Total lung capacity increased by ~500 mL; diffusion capacity and forced vital capacity were not significantly higher.
High-resolution CT scans (blinded evaluations) showed improvement in ground glass opacities in several patients.
Investigators reported follow-up on 7 of the original 10 patients after a mean of 2.8 years:
Four of the 7 had not needed whole lung lavage or home oxygen.

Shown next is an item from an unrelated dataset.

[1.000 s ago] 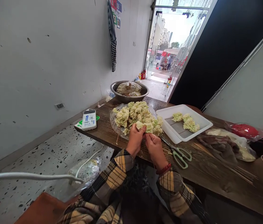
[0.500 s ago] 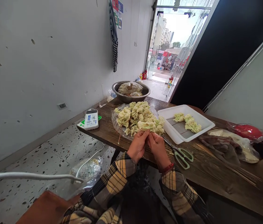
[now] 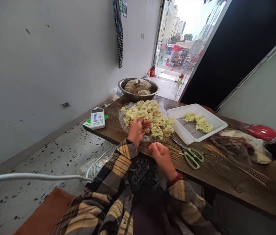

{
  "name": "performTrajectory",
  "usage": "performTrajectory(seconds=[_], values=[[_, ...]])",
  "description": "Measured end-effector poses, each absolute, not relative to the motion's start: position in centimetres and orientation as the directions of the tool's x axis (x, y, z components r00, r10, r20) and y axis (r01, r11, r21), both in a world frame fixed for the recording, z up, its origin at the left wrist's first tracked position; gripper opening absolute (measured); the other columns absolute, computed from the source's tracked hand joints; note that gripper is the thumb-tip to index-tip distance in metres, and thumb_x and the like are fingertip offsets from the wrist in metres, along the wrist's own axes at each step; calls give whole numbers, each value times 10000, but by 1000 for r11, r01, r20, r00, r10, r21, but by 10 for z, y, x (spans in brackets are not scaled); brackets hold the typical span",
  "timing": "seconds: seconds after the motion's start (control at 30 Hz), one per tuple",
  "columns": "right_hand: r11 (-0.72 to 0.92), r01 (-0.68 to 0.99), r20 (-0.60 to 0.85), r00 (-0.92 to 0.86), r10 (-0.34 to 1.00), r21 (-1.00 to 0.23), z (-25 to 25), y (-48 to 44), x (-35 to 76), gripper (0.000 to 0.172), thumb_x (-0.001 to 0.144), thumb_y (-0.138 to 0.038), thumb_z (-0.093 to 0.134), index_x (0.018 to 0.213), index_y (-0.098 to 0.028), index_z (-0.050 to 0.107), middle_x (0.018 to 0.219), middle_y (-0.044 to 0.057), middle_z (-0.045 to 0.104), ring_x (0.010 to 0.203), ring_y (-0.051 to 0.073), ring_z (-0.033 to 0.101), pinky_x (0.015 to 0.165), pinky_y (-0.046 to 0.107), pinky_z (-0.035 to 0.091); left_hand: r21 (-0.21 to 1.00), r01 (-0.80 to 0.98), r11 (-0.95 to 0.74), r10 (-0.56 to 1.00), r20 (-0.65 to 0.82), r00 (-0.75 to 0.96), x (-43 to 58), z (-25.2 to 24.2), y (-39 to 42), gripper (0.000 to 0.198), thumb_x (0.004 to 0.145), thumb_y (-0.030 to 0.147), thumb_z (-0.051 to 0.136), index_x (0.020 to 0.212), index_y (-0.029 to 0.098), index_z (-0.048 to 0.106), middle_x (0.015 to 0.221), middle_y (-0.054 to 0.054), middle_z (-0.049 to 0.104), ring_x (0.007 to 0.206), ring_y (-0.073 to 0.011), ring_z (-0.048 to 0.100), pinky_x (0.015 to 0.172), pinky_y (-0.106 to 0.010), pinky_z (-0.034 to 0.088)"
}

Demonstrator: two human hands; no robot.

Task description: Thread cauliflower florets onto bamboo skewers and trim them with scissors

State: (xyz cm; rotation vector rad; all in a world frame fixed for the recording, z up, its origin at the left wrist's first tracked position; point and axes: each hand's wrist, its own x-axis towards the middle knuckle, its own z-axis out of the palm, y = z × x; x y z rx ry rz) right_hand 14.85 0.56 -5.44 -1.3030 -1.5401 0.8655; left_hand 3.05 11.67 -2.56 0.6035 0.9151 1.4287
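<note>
left hand (image 3: 138, 129): split from right, fingers curled into cauliflower pile (image 3: 152, 112)
right hand (image 3: 161, 153): drawn back, fingers pinched; contents unclear

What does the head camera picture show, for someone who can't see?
A person in a plaid shirt has the left hand in a pile of cauliflower pieces on a wooden table, the right hand near the table's edge. Green-handled scissors and a white tray holding a few pieces lie to the right.

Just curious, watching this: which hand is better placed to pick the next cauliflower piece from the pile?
Probably left: the left hand is on the cauliflower pile, touching florets; the right hand sits back toward the person, short of the pile.
</note>
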Motion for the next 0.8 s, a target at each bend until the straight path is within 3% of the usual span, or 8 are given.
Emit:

One of the patients needed one lung lavage post-rituximab, but authors note that patient had needed monthly lavages for three years prior to rituximab.
Eight of 10 had needed home oxygen before rituximab; at follow-up, only one still required home oxygen, and authors report that patient was living at high altitude.
There were no major adverse events, although one patient dropped out for unclear reasons.
Interestingly, measured anti-GM-CSF antibodies were no lower in serum after therapy (they were lower in bronchoalveolar lavage fluid, though).
Clinical Takeaway: Rituximab may be a useful treatment in idiopathic pulmonary alveolar proteinosis. A larger trial is justified and necessary to recommend rituximab as standard therapy for i-PAP, but barring contraindications and with appropriate risk counseling (including the risk of life-threatening anaphylaxis), it seems like a reasonable empiric therapy for patients with i-PAP who are dependent on and troubled by the cumbersome routine of regular whole lung lavage.
Kavuru MS et al. An open-label trial of rituximab therapy in pulmonary alveolar proteinosis. Eur Resp J 2011;38:1361-1367.